Watching amputees who lost limbs in Iraq and Afghanistan on a televised July 4 celebration as Josh Groban sang, "Smile though your heart is breaking," made me think of how my husband, who was an amputee himself, would have been moved.
But his chair was empty, as it has been for 18 months since he died from a stroke. This sensation has come to me hundreds of times thinking of what he would be saying during our running commentary on the news, how he would have laughed at a certain quip, how we would have gone to Bodega Bay for our recent wedding anniversary.
These thoughts bore on me as I was contacted by a woman who lost her husband to a heinous crime committed by two teenagers. She was concerned about Senate Bill 9, which would allow a prisoner sentenced to life without the possibility of parole for a crime he committed when he was under 18 years old to seek a reduced sentence. A vote in the state Assembly is expected soon.
My husband succumbed to natural causes, but I thought how much more painful the memories would be if he had been beaten by a metal pipe and left to die, as this woman's husband had been.
"This bill is all about giving youngsters a second chance," state Sen. Leland Yee, D-San Francisco, the bill's author, said last month at a hearing on the bill before the Assembly Committee on Public Safety. About 290 inmates are serving life-without-parole sentences in California for crimes they committed as teenagers.
At first glance, this appears to be a reasonable proposition. Don't we as a society want to give a juvenile who committed a crime another chance? But this legislation as written opens up a tangle of issues that makes its potential impact disturbing.
First, a justice system that changes the rules in the middle of the game is not just.
Prosecutors and judges already have discretion in seeking and imposing life-without-parole sentences and have reserved it for the "worst of the worst." Most teen criminals in California are tried in the juvenile court system and must be released at age 25. Of those tried in adult court, only first-degree murder with special circumstances can result in life without parole, and only for 16- and 17-year-olds. All states allow juveniles to be tried as adults in criminal court under certain circumstances, according to the U.S. Justice Department.

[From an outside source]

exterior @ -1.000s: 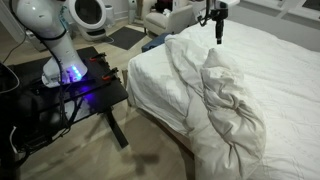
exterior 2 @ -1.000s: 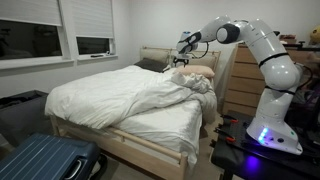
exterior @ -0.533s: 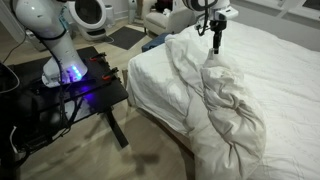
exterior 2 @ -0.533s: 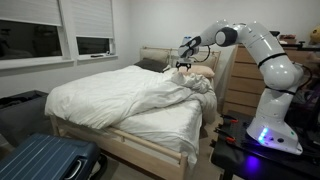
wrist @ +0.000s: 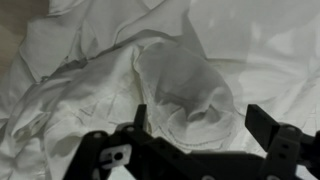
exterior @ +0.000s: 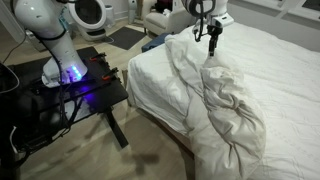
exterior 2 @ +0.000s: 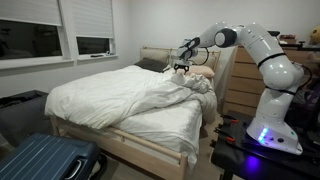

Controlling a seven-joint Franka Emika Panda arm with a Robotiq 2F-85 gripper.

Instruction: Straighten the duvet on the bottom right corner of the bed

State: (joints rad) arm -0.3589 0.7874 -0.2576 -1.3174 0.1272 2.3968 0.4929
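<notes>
The white duvet (exterior: 228, 105) lies bunched in a long crumpled ridge across the bed (exterior: 150, 88), leaving bare sheet toward the near corner. In an exterior view the duvet (exterior 2: 105, 95) covers most of the bed (exterior 2: 150, 150) and is heaped near the pillows. My gripper (exterior: 212, 41) hangs just above the ridge's far end, pointing down, and it also hovers over the heap in an exterior view (exterior 2: 183, 68). In the wrist view my gripper (wrist: 200, 125) is open, its two dark fingers (wrist: 262, 120) straddling a raised fold of duvet (wrist: 180, 85) below, with nothing held.
The black robot table (exterior: 95, 88) with the arm's base stands beside the bed. A blue suitcase (exterior 2: 45, 160) lies on the floor at the bed's foot. A wooden dresser (exterior 2: 240, 85) and pillows (exterior 2: 202, 72) are near the headboard.
The gripper has come down and slightly sideways toward the duvet's ridge, staying open. The duvet has not moved.
</notes>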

At the committee hearing, Heide Steiner, her voice cracking as she spoke, her 7-year-old son by her side, held up a photo of her husband, California Highway Patrol Officer Thomas Steiner, who was murdered by a 16-year-old with a semi-automatic weapon, a "hit" as a gang initiation.
Teen killers convicted in Sacramento County include Jimmy Siackasorn, who was 16 when he shot Sheriff's Deputy Vu Nguyen in the neck during a routine check in a gang neighborhood; Frank Abella, who was 17 when he and a friend kicked a disabled man in Rancho Cordova in the head and then shot him with a BB gun, 13 times in the torso and seven times in the face; and two 16-year-olds who beat a 90-year-old Sacramento grandmother to death.
In all these cases, trials have been conducted, witnesses and victims' families have testified, everyone has played by the rules.
SB 9, however, is retroactive raising serious constitutional and due-process questions. It does a legislative end run around the intent of the voters who in 2008 passed Marsy's Law, which strengthened victims' rights and due process. Among its provisions, Marsy's Law gives victims the right to "a speedy trial and a prompt and final conclusion of the case and any related post-judgment proceedings." SB 9 violates this provision by taking a final conclusion of a case and reopening it, victims say, retroactively introducing parole reviews for early release after a life-without-parole sentence had been imposed.
Because murder victims' families believed their case was over, they often did not retain the records and contacts they would need to be prepared for new parole hearings an unfair violation of due process, they say.
Importantly, appeals and clemency are already available for sentences deemed too harsh. Last January, for example, Gov. Arnold Schwarzenegger granted clemency to Sara Kruzan, who had been sentenced to life without parole for killing her 37-year-old pimp.
Instead of this legislation, a "simple review of sentences by a panel of experienced jurists for potential miscarriages of justice" could better accomplish the goals of those who "in good conscience support the principles that underlie SB 9," suggests Daniel Horowitz, a California defense attorney and the husband of Pamela Vitale, who was bludgeoned to death by a 16-year-old. In appropriate cases such a panel could recommend a pardon by the governor, he says.
The costs of this approach would be relatively minor, he says, and would spare the families of victims "the endless torture of hearing after hearing" where the death of their loved one is relived.